• PROVIDED MATERIAL
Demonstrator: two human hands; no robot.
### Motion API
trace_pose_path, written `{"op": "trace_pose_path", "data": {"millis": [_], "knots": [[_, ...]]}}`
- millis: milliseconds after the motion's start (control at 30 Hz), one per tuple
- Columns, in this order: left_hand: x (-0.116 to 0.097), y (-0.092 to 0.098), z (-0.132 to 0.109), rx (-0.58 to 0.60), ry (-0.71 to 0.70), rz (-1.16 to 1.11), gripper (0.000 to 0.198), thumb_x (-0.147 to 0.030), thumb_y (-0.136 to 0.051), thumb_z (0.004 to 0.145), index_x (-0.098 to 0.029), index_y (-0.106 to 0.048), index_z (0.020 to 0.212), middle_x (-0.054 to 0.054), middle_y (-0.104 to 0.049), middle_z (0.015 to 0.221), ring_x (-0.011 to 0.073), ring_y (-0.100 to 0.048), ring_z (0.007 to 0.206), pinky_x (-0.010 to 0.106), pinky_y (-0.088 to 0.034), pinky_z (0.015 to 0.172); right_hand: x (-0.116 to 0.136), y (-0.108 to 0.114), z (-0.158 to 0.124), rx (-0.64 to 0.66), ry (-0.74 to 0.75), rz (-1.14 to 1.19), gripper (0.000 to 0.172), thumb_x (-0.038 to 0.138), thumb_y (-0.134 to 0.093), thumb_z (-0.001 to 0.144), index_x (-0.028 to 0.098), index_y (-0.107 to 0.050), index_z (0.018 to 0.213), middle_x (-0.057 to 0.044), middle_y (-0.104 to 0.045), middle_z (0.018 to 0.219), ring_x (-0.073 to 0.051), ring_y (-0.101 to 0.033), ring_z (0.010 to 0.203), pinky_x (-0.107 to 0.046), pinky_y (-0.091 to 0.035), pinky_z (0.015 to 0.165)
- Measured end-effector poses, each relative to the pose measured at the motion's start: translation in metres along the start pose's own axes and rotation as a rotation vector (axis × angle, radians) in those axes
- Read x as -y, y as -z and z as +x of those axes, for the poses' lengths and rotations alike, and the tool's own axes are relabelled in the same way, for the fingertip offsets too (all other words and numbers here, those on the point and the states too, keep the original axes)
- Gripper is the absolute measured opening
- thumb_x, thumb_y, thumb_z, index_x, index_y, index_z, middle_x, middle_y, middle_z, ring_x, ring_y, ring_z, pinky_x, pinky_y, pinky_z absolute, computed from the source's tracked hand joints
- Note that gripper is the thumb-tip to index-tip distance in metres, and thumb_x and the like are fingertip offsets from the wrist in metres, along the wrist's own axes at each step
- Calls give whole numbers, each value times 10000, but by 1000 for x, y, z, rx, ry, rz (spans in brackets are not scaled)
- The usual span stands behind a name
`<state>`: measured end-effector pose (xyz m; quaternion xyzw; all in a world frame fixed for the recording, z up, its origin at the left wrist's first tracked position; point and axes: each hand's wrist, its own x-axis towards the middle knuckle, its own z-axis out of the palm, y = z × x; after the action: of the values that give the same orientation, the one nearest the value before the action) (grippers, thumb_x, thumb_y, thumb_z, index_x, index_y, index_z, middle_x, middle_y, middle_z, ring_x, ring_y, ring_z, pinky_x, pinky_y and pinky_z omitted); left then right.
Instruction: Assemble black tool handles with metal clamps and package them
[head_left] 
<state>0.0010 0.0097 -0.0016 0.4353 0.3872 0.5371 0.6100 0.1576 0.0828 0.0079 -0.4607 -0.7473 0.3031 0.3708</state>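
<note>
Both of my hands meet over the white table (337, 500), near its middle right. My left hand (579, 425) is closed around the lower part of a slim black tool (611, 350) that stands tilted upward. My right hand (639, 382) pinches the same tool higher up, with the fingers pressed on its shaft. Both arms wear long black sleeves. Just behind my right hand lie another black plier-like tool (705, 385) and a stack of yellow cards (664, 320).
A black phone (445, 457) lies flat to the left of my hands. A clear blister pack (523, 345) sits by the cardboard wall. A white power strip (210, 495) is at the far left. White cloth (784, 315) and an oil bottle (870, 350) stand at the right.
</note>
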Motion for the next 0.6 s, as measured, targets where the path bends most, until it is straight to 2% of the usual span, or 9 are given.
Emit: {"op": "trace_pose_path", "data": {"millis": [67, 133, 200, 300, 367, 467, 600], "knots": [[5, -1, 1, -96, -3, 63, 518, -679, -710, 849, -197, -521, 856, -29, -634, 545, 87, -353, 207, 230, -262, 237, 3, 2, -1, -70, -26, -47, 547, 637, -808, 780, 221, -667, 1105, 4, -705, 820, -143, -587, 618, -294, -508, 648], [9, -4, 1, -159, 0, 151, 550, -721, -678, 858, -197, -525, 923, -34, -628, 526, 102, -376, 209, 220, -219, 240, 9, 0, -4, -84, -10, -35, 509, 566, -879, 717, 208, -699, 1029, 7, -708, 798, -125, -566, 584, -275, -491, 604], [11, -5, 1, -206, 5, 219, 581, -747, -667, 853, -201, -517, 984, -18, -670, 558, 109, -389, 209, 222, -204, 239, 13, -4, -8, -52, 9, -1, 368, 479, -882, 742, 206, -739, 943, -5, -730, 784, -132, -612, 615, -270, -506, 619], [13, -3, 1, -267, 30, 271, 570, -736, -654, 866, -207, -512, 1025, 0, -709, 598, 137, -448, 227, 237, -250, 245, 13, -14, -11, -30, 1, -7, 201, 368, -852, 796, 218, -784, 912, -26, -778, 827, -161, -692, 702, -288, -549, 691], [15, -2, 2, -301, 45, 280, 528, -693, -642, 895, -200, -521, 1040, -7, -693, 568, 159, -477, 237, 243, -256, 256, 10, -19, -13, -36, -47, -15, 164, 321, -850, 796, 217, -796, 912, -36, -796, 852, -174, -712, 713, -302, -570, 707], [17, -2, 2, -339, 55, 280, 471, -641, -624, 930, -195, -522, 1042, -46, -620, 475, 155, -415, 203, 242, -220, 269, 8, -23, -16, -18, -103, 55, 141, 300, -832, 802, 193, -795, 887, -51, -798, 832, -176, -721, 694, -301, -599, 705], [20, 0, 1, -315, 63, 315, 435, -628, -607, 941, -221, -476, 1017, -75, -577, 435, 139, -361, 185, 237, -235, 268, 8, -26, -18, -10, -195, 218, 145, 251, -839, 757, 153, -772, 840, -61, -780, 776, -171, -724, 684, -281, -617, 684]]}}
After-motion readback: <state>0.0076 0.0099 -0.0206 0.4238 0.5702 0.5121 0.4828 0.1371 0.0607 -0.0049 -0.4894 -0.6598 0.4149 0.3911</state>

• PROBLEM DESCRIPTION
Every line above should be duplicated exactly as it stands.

• RESPONSE AREA
Demonstrator: two human hands; no robot.
### Motion API
trace_pose_path, written `{"op": "trace_pose_path", "data": {"millis": [_], "knots": [[_, ...]]}}`
- millis: milliseconds after the motion's start (control at 30 Hz), one per tuple
- Columns, in this order: left_hand: x (-0.116 to 0.097), y (-0.092 to 0.098), z (-0.132 to 0.109), rx (-0.58 to 0.60), ry (-0.71 to 0.70), rz (-1.16 to 1.11), gripper (0.000 to 0.198), thumb_x (-0.147 to 0.030), thumb_y (-0.136 to 0.051), thumb_z (0.004 to 0.145), index_x (-0.098 to 0.029), index_y (-0.106 to 0.048), index_z (0.020 to 0.212), middle_x (-0.054 to 0.054), middle_y (-0.104 to 0.049), middle_z (0.015 to 0.221), ring_x (-0.011 to 0.073), ring_y (-0.100 to 0.048), ring_z (0.007 to 0.206), pinky_x (-0.010 to 0.106), pinky_y (-0.088 to 0.034), pinky_z (0.015 to 0.172); right_hand: x (-0.116 to 0.136), y (-0.108 to 0.114), z (-0.158 to 0.124), rx (-0.64 to 0.66), ry (-0.74 to 0.75), rz (-1.14 to 1.19), gripper (0.000 to 0.172), thumb_x (-0.038 to 0.138), thumb_y (-0.134 to 0.093), thumb_z (-0.001 to 0.144), index_x (-0.028 to 0.098), index_y (-0.107 to 0.050), index_z (0.018 to 0.213), middle_x (-0.057 to 0.044), middle_y (-0.104 to 0.045), middle_z (0.018 to 0.219), ring_x (-0.073 to 0.051), ring_y (-0.101 to 0.033), ring_z (0.010 to 0.203), pinky_x (-0.107 to 0.046), pinky_y (-0.091 to 0.035), pinky_z (0.015 to 0.165)
- Measured end-effector poses, each relative to the pose measured at the motion's start: translation in metres along the start pose's own axes and rotation as a rotation vector (axis × angle, radians) in those axes
- Read x as -y, y as -z and z as +x of those axes, for the poses' lengths and rotations alike, and the tool's own axes are relabelled in the same way, for the fingertip offsets too (all other words and numbers here, those on the point and the states too, keep the original axes)
- Gripper is the absolute measured opening
- thumb_x, thumb_y, thumb_z, index_x, index_y, index_z, middle_x, middle_y, middle_z, ring_x, ring_y, ring_z, pinky_x, pinky_y, pinky_z absolute, computed from the source's tracked hand joints
- Note that gripper is the thumb-tip to index-tip distance in metres, and thumb_x and the like are fingertip offsets from the wrist in metres, along the wrist's own axes at each step
- Calls give whole numbers, each value times 10000, but by 1000 for x, y, z, rx, ry, rz (spans in brackets are not scaled)
- The usual span stands behind a name
`<state>`: measured end-effector pose (xyz m; quaternion xyzw; all in a world frame fixed for the recording, z up, its origin at the left wrist's first tracked position; point and axes: each hand's wrist, its own x-axis towards the middle knuckle, its own z-axis out of the palm, y = z × x; after the action: of the values that give the same orientation, the one nearest the value before the action) (grippers, thumb_x, thumb_y, thumb_z, index_x, index_y, index_z, middle_x, middle_y, middle_z, ring_x, ring_y, ring_z, pinky_x, pinky_y and pinky_z omitted); left then right.
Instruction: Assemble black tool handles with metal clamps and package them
[head_left] 
<state>0.0010 0.0097 -0.0016 0.4353 0.3872 0.5371 0.6100 0.1576 0.0828 0.0079 -0.4607 -0.7473 0.3031 0.3708</state>
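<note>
Both of my hands meet over the white table (337, 500), near its middle right. My left hand (579, 425) is closed around the lower part of a slim black tool (611, 350) that stands tilted upward. My right hand (639, 382) pinches the same tool higher up, with the fingers pressed on its shaft. Both arms wear long black sleeves. Just behind my right hand lie another black plier-like tool (705, 385) and a stack of yellow cards (664, 320).
A black phone (445, 457) lies flat to the left of my hands. A clear blister pack (523, 345) sits by the cardboard wall. A white power strip (210, 495) is at the far left. White cloth (784, 315) and an oil bottle (870, 350) stand at the right.
</note>
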Motion for the next 0.6 s, as measured, targets where the path bends most, until it is straight to 2% of the usual span, or 9 are given.
Emit: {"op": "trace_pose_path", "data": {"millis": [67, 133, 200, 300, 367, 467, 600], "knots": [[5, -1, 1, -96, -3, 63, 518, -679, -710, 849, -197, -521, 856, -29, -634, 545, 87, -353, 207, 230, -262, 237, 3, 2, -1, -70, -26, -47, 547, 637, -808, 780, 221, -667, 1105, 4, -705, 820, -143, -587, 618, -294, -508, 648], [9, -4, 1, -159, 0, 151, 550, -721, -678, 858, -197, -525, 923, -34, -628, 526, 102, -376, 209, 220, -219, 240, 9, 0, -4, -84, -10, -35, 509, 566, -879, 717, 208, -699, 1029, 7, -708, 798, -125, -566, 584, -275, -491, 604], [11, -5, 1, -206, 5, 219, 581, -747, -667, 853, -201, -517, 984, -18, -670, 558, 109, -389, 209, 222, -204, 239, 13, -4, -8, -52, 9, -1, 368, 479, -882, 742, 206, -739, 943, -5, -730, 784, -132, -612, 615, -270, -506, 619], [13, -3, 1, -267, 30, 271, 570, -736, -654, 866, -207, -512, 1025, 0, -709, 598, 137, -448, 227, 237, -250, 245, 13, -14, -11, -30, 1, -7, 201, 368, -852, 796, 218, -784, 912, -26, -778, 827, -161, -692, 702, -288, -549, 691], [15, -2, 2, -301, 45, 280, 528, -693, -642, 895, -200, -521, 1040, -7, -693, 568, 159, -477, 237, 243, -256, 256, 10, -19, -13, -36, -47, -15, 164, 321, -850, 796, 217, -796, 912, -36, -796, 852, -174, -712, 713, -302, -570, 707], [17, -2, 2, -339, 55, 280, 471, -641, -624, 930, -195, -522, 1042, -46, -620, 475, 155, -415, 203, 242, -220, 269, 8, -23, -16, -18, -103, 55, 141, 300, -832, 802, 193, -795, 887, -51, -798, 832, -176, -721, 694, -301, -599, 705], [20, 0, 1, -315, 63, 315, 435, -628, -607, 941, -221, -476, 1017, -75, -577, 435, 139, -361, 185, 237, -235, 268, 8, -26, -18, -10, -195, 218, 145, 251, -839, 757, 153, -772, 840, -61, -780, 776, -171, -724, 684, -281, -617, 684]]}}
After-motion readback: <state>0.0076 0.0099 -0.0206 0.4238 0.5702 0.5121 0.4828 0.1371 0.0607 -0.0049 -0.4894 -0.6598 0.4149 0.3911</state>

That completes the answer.